The pictures must be left out, while the rest of the data is copied exactly.
┄┄┄┄┄┄┄┄┄┄
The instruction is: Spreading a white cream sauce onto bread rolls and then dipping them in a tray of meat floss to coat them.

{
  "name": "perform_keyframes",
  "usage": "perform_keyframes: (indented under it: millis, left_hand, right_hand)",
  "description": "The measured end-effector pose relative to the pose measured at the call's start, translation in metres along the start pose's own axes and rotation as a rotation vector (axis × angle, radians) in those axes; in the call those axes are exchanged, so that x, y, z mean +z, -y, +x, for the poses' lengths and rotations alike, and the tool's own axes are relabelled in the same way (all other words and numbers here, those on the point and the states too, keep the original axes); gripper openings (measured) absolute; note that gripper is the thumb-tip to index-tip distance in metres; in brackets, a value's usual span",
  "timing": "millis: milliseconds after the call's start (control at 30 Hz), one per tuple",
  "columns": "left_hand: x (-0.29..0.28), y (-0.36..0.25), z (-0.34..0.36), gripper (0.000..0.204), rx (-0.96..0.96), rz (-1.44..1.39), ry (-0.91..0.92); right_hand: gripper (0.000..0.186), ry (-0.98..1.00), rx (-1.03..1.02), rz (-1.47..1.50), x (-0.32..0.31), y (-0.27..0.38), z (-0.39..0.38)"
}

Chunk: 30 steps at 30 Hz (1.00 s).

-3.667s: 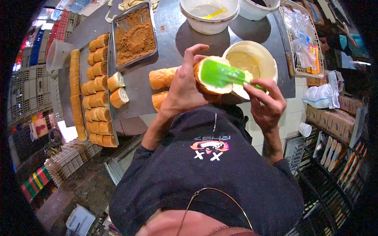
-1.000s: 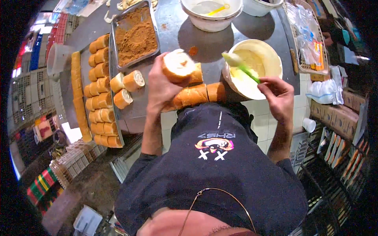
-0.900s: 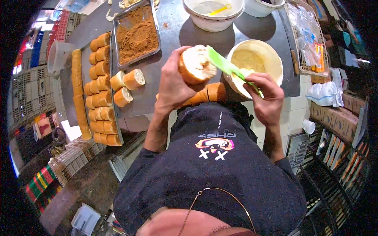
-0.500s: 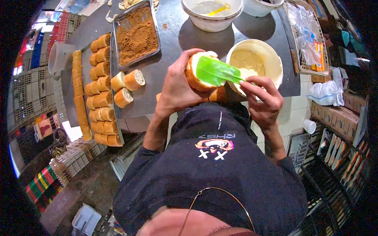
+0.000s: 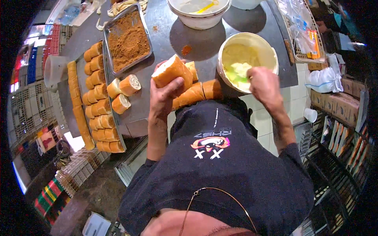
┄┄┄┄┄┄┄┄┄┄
_Completed exercise_
The instruction is: Spreading a white cream sauce onto bread rolls and then dipping them in a tray of meat floss to coat them.

{
  "name": "perform_keyframes",
  "usage": "perform_keyframes: (indented under it: millis, left_hand, right_hand)",
  "description": "The measured end-effector pose relative to the pose measured at the call's start, translation in metres along the start pose's own axes and rotation as a rotation vector (axis × angle, radians) in those axes; in the call those axes are exchanged, so that x, y, z mean +z, -y, +x, for the poses' lengths and rotations alike, and the tool's own axes are relabelled in the same way (all other words and numbers here, those on the point and the states too, keep the original axes); gripper openings (measured) absolute; note that gripper is the thumb-tip to index-tip distance in metres; in brackets, a value's usual span",
  "timing": "millis: milliseconds after the call's start (control at 30 Hz), one per tuple",
  "columns": "left_hand: x (-0.29..0.28), y (-0.36..0.25), z (-0.34..0.36), gripper (0.000..0.204), rx (-0.96..0.96), rz (-1.44..1.39), ry (-0.91..0.92); right_hand: gripper (0.000..0.186), ry (-0.98..1.00), rx (-1.03..1.02), rz (-1.47..1.50), x (-0.32..0.31), y (-0.27..0.38), z (-0.39..0.38)"
}

Chunk: 30 steps at 30 Hz (1.00 s).

-3.667s: 
-1.000s: 
-0.900s: 
-0.500s: 
+0.000s: 

That makes the output complete.